ミオだけじゃなくて、誰かの為になりたいと想っていた?
消えゆく意識の中でうっすらと目を開くと、目に涙を浮かべたメアが懸命に叫んでいる姿が見えた。彼女の無事を確認すると安堵すると共に、きっとそうなんだろうと納得できた。
(メアだけじゃない……いつの間にか、みんなの事を大切に想ってたんだ。だから僕は守りたかった……そしてミオがもう、引け目を感じなくて良いように。胸を張って心の底から生きて良いんだと笑えるように……その為に救える限りの人達を助ける。みんなや世界を守るんだ!!)

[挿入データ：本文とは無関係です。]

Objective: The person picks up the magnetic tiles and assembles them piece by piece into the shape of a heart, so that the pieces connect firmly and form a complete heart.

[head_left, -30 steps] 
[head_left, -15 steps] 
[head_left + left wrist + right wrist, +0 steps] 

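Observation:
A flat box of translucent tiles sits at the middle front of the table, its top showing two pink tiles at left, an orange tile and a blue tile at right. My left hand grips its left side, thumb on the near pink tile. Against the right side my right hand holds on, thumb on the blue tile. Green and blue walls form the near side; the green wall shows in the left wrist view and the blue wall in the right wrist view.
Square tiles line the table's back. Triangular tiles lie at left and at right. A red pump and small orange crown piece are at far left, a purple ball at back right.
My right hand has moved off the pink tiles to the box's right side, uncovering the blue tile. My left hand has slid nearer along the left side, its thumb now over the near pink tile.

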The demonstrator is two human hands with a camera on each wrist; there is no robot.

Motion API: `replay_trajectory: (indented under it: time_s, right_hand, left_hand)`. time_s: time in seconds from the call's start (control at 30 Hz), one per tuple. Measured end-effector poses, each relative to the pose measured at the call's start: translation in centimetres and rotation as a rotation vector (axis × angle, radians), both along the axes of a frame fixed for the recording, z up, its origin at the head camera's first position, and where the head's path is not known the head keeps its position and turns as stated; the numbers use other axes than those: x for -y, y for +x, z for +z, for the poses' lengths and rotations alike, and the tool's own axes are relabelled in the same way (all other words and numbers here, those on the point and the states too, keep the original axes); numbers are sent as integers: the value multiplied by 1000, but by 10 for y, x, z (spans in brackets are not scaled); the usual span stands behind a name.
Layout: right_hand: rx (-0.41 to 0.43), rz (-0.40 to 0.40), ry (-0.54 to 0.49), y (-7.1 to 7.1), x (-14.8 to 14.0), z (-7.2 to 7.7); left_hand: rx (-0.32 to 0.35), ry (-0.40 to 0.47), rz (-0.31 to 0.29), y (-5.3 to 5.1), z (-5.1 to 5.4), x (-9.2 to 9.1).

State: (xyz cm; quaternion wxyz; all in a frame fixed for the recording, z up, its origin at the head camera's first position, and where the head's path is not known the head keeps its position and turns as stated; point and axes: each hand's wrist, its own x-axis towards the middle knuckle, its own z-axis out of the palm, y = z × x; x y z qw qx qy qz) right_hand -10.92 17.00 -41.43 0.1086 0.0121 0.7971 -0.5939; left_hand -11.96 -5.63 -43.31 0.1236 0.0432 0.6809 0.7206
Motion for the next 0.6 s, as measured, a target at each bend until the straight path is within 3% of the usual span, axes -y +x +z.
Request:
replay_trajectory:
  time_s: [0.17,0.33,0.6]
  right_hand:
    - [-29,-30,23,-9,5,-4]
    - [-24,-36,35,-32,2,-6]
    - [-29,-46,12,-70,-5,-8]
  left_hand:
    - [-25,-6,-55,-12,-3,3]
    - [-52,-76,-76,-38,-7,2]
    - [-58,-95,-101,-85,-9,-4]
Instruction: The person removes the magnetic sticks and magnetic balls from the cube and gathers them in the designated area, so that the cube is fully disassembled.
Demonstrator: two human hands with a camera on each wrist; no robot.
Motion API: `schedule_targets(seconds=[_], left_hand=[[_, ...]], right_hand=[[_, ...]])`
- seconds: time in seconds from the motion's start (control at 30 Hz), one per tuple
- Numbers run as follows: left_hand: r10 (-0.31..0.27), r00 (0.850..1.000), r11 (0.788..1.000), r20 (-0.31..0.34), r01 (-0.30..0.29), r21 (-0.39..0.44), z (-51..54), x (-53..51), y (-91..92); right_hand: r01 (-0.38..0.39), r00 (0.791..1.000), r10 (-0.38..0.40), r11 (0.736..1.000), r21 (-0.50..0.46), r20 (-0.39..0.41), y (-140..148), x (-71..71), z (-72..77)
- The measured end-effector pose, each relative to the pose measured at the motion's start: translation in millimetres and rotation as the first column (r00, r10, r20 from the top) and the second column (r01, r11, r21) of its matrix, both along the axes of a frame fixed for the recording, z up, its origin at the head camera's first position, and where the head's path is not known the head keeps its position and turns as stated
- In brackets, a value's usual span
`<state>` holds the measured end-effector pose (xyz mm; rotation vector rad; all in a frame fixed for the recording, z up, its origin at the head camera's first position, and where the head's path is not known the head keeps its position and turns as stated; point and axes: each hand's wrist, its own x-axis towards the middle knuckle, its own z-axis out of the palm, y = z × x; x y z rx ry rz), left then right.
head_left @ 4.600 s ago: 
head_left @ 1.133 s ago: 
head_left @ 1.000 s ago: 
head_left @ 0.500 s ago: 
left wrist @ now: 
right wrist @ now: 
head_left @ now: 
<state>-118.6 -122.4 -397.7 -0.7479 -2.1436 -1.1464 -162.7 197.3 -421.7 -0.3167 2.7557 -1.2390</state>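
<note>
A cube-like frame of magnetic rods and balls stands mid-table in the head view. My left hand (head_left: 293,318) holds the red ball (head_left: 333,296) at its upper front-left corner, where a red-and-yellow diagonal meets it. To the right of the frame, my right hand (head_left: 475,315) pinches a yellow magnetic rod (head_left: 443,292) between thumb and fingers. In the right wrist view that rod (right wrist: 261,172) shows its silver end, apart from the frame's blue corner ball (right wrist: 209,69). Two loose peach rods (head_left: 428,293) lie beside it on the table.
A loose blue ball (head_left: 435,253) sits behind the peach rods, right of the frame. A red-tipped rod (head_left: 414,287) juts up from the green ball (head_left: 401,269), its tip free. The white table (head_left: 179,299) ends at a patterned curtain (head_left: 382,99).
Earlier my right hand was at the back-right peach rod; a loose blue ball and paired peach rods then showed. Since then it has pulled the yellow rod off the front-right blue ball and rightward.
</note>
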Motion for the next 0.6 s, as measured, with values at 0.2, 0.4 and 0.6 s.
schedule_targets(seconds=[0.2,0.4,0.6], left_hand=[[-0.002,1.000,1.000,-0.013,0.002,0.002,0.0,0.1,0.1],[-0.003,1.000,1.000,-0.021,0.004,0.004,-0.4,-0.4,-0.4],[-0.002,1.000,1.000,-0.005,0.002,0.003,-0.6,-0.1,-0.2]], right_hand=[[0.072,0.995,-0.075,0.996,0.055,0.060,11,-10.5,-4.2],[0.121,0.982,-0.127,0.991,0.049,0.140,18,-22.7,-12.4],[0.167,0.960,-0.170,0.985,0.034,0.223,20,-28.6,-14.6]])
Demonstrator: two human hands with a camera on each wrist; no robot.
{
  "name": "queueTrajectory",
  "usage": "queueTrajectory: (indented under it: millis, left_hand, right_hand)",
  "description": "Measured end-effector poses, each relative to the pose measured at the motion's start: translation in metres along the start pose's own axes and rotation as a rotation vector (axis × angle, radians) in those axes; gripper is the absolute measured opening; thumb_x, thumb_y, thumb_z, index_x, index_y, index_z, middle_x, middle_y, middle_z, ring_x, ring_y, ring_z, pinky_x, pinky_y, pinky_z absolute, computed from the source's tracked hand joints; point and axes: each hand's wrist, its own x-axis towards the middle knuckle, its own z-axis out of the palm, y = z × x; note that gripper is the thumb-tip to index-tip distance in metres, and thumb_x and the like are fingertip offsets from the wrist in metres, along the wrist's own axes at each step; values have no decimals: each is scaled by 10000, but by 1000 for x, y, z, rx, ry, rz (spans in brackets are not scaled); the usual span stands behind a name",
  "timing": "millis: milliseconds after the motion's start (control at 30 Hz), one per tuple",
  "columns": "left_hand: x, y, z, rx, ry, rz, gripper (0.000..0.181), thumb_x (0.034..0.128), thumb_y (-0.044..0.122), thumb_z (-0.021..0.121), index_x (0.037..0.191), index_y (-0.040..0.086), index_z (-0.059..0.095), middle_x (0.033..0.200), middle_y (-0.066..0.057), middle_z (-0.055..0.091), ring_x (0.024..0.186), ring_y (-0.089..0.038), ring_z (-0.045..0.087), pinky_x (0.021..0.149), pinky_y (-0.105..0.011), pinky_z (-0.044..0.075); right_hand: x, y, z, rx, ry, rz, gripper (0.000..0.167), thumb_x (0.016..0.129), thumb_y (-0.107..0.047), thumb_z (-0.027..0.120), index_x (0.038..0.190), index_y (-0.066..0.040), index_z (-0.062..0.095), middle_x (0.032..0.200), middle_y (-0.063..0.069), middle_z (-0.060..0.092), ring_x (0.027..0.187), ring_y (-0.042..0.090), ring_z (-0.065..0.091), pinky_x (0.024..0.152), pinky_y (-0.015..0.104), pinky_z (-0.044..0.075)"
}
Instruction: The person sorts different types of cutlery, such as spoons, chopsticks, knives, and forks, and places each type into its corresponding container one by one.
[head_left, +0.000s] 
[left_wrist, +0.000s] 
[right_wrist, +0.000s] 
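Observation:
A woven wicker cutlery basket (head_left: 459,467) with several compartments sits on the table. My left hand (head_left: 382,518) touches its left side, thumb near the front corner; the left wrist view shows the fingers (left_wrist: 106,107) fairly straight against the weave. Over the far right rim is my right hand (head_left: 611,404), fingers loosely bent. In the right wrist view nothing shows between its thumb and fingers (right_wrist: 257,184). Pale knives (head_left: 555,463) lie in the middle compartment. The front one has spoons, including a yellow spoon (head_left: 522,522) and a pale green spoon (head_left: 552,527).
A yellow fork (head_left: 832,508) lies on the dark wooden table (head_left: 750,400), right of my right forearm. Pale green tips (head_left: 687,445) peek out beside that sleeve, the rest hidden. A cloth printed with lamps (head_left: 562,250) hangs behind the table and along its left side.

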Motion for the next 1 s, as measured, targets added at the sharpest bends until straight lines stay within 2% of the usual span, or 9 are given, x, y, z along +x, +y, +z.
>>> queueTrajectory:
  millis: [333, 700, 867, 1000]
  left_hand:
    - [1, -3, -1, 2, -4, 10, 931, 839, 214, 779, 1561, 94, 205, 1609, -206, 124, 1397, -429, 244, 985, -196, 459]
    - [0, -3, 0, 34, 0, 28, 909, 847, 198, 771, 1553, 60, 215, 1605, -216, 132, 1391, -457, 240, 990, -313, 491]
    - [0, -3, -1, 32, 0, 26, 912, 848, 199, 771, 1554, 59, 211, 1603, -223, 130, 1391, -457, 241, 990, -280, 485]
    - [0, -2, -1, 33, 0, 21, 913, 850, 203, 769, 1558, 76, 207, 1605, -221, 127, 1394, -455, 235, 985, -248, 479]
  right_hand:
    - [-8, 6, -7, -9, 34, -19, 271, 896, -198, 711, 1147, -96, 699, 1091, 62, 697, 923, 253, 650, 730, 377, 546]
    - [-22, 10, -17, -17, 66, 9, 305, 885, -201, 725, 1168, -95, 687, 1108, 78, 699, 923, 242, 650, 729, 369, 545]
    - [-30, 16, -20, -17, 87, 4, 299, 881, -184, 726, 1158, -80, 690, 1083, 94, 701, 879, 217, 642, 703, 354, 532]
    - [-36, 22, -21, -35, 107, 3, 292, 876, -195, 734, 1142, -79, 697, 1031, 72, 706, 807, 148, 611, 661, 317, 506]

自己中心的な動機だが、それは命を懸けて進む道を選ぶには必要な事だろう。決意を新たにした透夜は最後の力を振り絞り、胸ポケットから奇蹟的に無傷だった円筒型のケースを取り出した。
何故、そんな行動を取ったのかは分からない。だけど頭ではなく魂が、これが正しい道だと思ったのだ。
「透夜、くん……? ……待って、それはダメ!!」
「ッ……」
最初、メアはその動きを疑問を浮かべて見ていた。すぐに体を動かせなかったのは、透夜が突然動いた事に驚いてだろう。
彼女に止められない内に、透夜は円筒型のケースの上部を押して針を突き出し、それを自分の胸へと突き刺した。
何の補助もない状態での、致死率一〇〇パーセントの『獣人血清』の投与。その液体が透夜の体へと流れ込み、死に体の彼にトドメを刺すように凄まじい激痛が襲い掛かる。